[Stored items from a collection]
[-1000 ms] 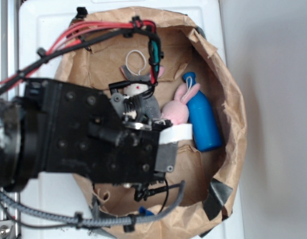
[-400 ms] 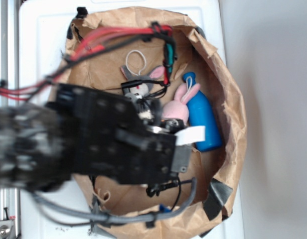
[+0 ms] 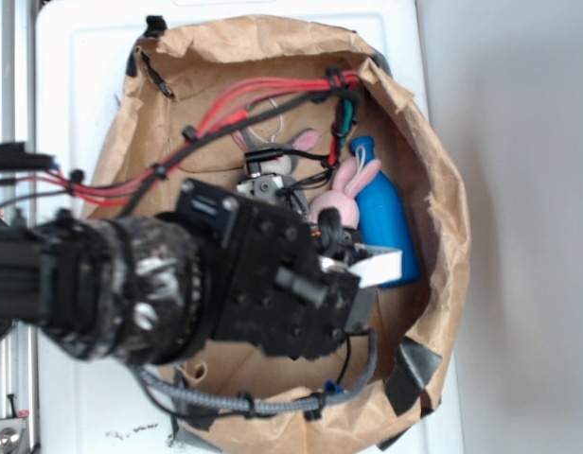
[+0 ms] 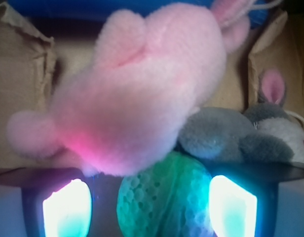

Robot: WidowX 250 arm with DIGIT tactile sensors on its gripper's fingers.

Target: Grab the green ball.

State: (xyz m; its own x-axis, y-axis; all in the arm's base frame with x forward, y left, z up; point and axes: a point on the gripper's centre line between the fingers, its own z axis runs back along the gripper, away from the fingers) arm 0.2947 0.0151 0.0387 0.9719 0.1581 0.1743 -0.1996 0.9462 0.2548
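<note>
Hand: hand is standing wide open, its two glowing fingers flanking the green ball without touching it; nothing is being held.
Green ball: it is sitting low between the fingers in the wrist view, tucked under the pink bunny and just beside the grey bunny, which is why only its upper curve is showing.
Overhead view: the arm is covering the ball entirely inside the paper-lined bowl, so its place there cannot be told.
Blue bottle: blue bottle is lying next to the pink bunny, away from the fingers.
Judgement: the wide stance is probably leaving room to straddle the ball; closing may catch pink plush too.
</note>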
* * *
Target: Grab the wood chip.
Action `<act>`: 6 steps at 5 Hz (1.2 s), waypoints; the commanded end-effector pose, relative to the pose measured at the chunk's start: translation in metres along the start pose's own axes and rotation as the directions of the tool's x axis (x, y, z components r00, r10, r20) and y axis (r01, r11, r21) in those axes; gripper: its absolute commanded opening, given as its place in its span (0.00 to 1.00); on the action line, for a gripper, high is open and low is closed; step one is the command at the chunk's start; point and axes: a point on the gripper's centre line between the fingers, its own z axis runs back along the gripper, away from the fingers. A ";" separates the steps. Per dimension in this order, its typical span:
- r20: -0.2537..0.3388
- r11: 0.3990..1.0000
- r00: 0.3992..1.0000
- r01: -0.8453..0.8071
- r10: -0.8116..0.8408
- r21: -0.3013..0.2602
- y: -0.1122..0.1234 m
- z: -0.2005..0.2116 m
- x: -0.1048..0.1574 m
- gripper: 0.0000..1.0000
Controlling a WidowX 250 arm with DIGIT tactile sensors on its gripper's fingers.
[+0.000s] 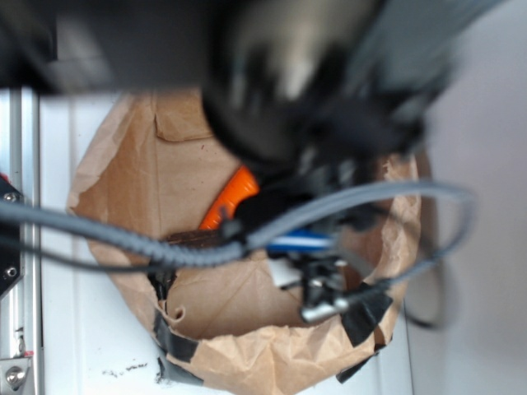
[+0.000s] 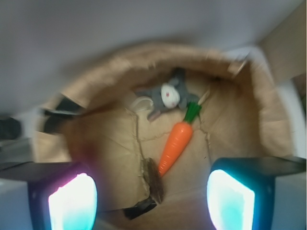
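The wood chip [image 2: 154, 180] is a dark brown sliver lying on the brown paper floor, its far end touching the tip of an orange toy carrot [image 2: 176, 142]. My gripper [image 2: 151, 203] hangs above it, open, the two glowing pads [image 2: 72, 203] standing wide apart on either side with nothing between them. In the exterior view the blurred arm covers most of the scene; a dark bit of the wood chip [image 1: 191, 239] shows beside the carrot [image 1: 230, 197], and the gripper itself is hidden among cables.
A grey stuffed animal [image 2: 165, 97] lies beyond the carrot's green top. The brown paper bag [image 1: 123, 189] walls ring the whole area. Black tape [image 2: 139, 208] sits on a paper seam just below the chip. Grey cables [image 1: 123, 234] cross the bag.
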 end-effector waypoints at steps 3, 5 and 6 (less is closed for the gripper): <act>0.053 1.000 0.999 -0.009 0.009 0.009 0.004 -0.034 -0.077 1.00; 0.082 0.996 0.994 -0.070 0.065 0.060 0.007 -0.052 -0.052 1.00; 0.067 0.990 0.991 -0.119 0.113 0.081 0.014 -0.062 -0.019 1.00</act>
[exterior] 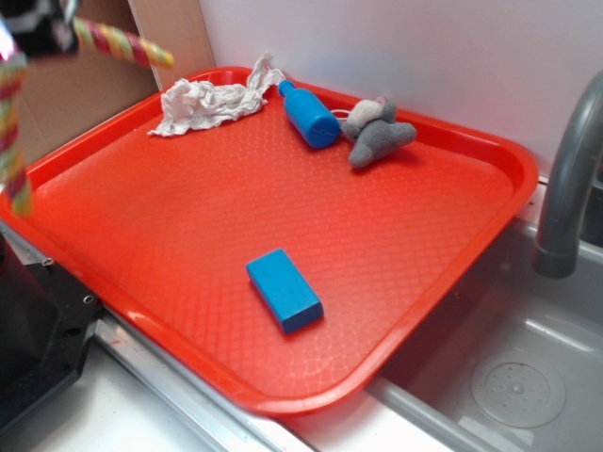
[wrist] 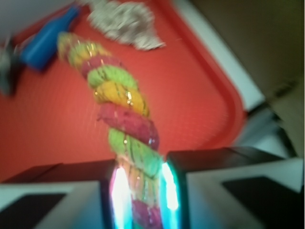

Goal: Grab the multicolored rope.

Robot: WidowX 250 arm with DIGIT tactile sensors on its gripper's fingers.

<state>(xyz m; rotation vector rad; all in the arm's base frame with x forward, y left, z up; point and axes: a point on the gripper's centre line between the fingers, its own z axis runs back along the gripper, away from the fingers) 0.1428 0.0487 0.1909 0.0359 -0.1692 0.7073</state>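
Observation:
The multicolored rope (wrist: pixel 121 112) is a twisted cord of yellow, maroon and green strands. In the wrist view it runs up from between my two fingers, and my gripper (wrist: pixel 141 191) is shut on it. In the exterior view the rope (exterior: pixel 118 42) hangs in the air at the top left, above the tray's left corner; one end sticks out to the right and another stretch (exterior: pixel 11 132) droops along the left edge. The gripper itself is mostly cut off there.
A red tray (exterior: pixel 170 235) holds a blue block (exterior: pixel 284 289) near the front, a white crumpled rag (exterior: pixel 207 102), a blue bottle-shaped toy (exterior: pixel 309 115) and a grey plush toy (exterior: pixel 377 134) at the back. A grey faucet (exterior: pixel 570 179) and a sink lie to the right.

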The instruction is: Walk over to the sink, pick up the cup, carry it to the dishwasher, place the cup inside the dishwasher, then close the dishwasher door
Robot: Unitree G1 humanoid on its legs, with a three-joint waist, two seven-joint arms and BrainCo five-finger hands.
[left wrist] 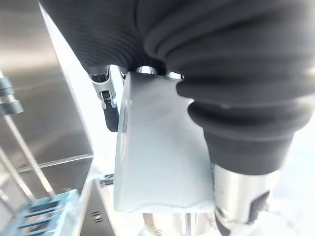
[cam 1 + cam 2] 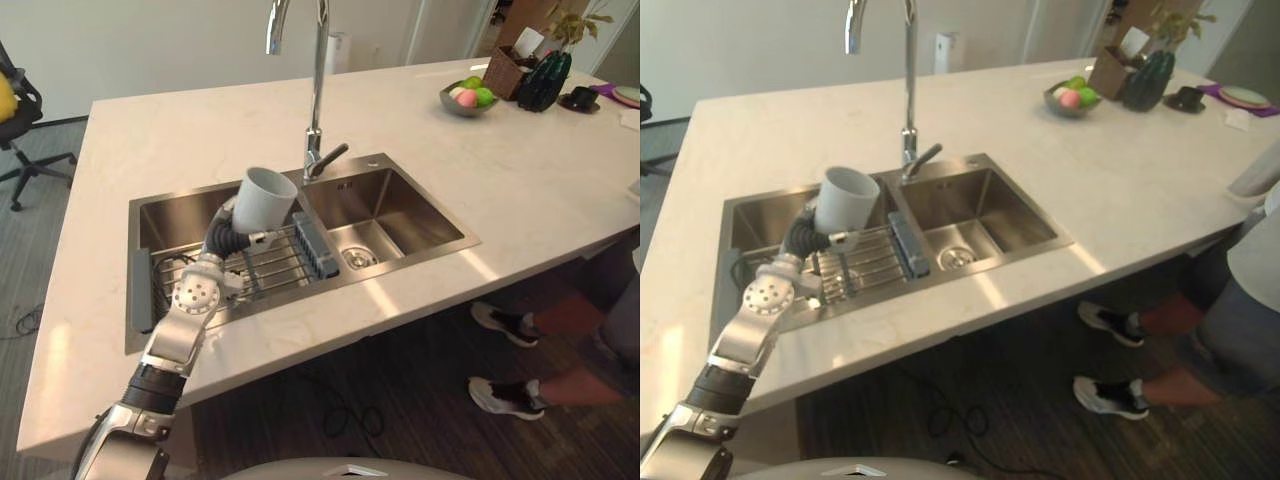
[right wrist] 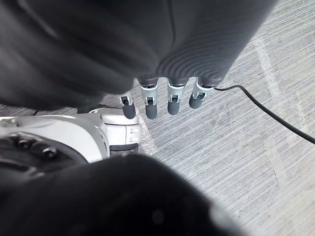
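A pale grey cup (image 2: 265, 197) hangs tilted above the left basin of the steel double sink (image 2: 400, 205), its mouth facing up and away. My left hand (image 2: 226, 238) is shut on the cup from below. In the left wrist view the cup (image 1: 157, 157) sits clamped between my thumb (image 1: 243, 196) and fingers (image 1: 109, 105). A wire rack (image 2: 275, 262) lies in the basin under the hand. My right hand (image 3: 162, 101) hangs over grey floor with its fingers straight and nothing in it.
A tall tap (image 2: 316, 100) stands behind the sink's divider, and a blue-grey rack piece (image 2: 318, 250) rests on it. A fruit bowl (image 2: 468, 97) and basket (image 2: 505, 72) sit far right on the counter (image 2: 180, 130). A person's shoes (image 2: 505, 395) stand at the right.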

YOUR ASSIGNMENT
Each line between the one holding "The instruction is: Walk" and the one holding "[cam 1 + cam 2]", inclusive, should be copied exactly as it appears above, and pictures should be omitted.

REPLY TO THE EXERCISE
The instruction is: Walk over to the sink, pick up the cup, carry it to the dishwasher, place the cup inside the dishwasher, then close the dishwasher door
Robot: Unitree G1 humanoid on its legs, with a three-joint waist, two seven-joint arms and BrainCo five-finger hands.
[left wrist] 
[cam 1 + cam 2] 

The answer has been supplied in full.